Here is the manual for the charger:
http://www.ikea.com/fr/fr/manuals/storhogen-chargeur-de-piles-avec-boitier__AA-1831661-2_pub.pdf

So, 12 hours to charge the 2450mah battery, that's pretty long.

and yeah you're right, really looks like eneloop pro spec. (way more cheaper!)

Does the "ready to use" label mean low self discharge rate?


----------



## keithy (Apr 4, 2016)

*Re: Ikea New rechargeable batterries and charger*

Thanks for the links!

Interesting they come out with a lower capacity version as well. 

I wonder if they changed supplier or just the branding design. 

In Australia, we have these Laddas currently. The older one was all green and not LSD, but these silver and green ones are definitely LSD






http://www.ikea.com/au/en/catalog/products/00240585/

They are also marked "ready to use" and are 2000mAh AAs and the 750mAh AAAs. From my testing they are usually higher than the stated capacity - the 2000mAh AAs are around 2100 mAh, and the AAAs are between 800-900mAh.
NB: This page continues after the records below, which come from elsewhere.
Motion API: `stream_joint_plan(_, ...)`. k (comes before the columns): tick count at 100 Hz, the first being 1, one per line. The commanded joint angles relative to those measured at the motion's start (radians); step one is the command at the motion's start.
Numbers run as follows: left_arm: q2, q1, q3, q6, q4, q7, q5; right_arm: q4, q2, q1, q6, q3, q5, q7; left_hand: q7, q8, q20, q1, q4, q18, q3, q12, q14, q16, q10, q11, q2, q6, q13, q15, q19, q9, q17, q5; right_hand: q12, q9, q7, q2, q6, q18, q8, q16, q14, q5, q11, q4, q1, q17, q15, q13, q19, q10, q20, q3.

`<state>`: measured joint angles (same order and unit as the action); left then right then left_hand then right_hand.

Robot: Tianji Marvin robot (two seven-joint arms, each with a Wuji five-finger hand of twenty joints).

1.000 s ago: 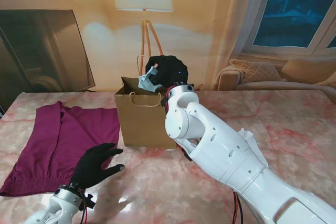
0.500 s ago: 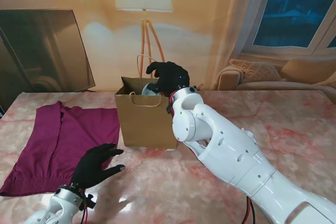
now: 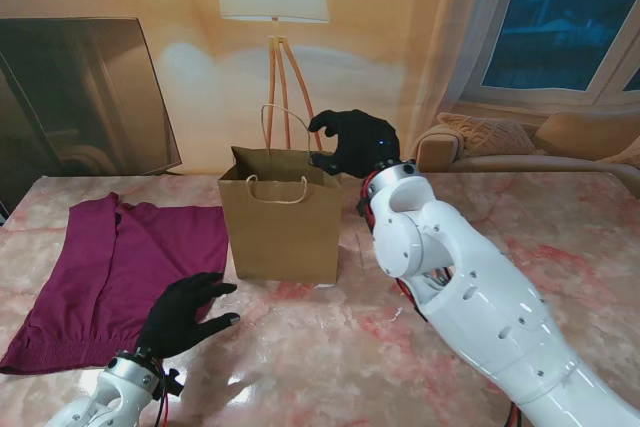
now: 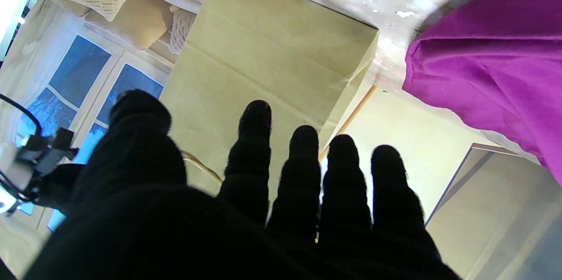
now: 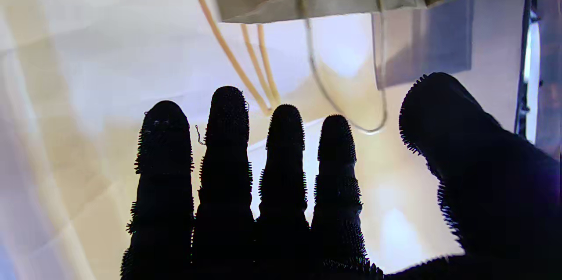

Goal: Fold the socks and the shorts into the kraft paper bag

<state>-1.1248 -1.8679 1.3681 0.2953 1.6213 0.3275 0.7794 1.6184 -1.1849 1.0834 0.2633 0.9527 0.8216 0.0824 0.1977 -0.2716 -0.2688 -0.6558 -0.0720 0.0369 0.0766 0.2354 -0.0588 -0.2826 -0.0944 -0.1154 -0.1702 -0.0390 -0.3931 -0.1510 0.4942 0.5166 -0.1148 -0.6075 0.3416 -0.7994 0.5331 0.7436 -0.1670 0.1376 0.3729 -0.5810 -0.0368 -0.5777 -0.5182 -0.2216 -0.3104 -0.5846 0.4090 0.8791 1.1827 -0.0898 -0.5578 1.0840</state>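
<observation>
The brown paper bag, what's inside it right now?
Nothing shows: from the stand's view the kraft paper bag stands upright and its walls hide the inside. The right hand hovers open beside its rim, holding nothing.

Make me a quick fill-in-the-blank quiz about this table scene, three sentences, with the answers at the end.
1. The right hand hovers above the far right corner of the kraft paper bag, holding ____.
2. The shorts lying flat on the robot's left of the bag are ____ in colour.
3. The left hand rests with fingers spread, nearer to me than the bag, beside the ____.

Answers: nothing; magenta; shorts
</observation>
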Motion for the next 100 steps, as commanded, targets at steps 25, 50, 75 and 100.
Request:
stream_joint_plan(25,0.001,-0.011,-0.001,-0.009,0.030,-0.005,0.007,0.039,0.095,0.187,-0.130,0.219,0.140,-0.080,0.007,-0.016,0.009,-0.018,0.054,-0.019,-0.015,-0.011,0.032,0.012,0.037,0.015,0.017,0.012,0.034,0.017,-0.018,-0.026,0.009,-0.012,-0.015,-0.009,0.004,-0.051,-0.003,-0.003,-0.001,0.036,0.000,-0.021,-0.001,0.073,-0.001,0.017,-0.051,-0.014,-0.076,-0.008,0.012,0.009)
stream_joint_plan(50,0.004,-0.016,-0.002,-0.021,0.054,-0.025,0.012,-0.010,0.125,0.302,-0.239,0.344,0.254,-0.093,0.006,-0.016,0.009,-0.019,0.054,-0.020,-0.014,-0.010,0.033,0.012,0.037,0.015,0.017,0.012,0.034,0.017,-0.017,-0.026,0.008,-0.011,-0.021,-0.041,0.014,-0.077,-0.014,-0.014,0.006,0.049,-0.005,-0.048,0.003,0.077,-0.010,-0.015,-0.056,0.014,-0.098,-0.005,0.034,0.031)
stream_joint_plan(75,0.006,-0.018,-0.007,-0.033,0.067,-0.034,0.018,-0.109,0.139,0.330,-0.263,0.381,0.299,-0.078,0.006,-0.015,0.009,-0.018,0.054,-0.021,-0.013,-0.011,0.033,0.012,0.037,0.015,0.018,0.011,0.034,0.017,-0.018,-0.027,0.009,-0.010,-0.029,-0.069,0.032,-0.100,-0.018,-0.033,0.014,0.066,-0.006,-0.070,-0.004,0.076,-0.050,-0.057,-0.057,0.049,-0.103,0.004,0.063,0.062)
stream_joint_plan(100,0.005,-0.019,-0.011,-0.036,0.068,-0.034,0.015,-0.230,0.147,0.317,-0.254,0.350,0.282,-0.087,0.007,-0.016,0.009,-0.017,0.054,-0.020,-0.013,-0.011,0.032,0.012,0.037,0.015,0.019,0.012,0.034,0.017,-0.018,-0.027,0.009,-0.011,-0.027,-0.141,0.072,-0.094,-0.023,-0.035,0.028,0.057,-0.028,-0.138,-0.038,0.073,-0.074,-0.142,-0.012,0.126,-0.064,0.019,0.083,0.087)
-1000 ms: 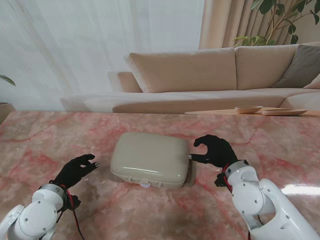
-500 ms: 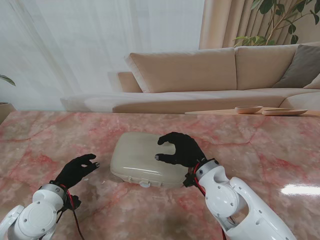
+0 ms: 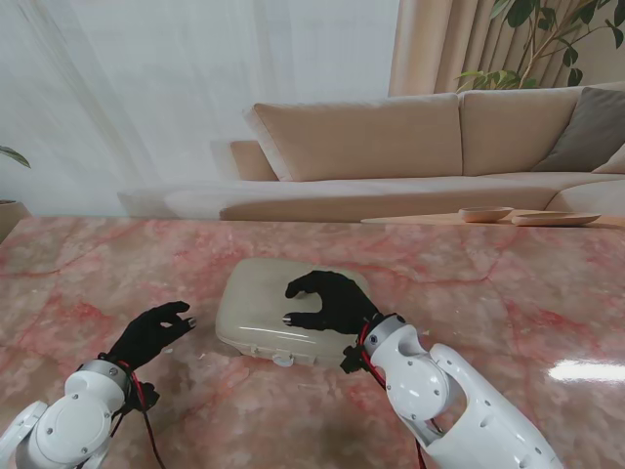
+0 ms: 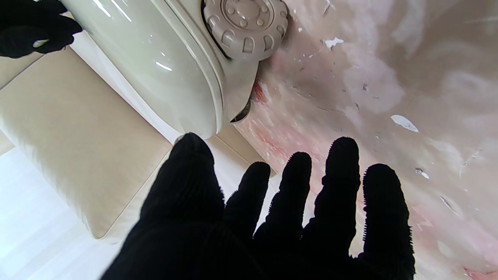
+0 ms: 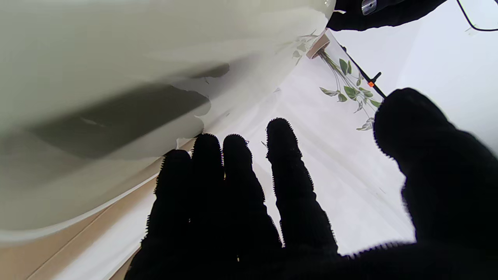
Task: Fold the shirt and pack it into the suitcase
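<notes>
Black-gloved right robot hand (image 3: pixel 327 299): spread over closed suitcase (image 3: pixel 256 311) lid | left robot hand (image 3: pixel 151 332): spread, empty

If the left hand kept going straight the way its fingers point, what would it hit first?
Most likely the suitcase: the left hand points at its near left corner, by the wheel. Bare table lies between them; depth is hard to judge.

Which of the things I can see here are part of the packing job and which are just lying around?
Part of the job:
- closed suitcase on the marble table
- right hand, over the lid
- left hand, open beside the suitcase
- no shirt is visible

Just lying about:
- sofa
- two wooden dishes behind the table
- potted plant
</notes>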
They are also LSD. After about 6 months, my test set of AAs lost about 20%. I forgot to do the 12 month test. 

I hope the new ones come to Australia, but our Ikea is a bit slow in getting some products. We changed from the older non-LSD Ladda batteries only about 1-2 years ago.

I like the look of the new 2xAA USB charger 






http://www.ikea.com/fr/fr/catalog/products/40303632/

I'm always looking for USB chargers to use with my portable solar panels. But the manual says that for 2450mAh AAs, it will take 12 hours to charge, so is also quite a slow charger. 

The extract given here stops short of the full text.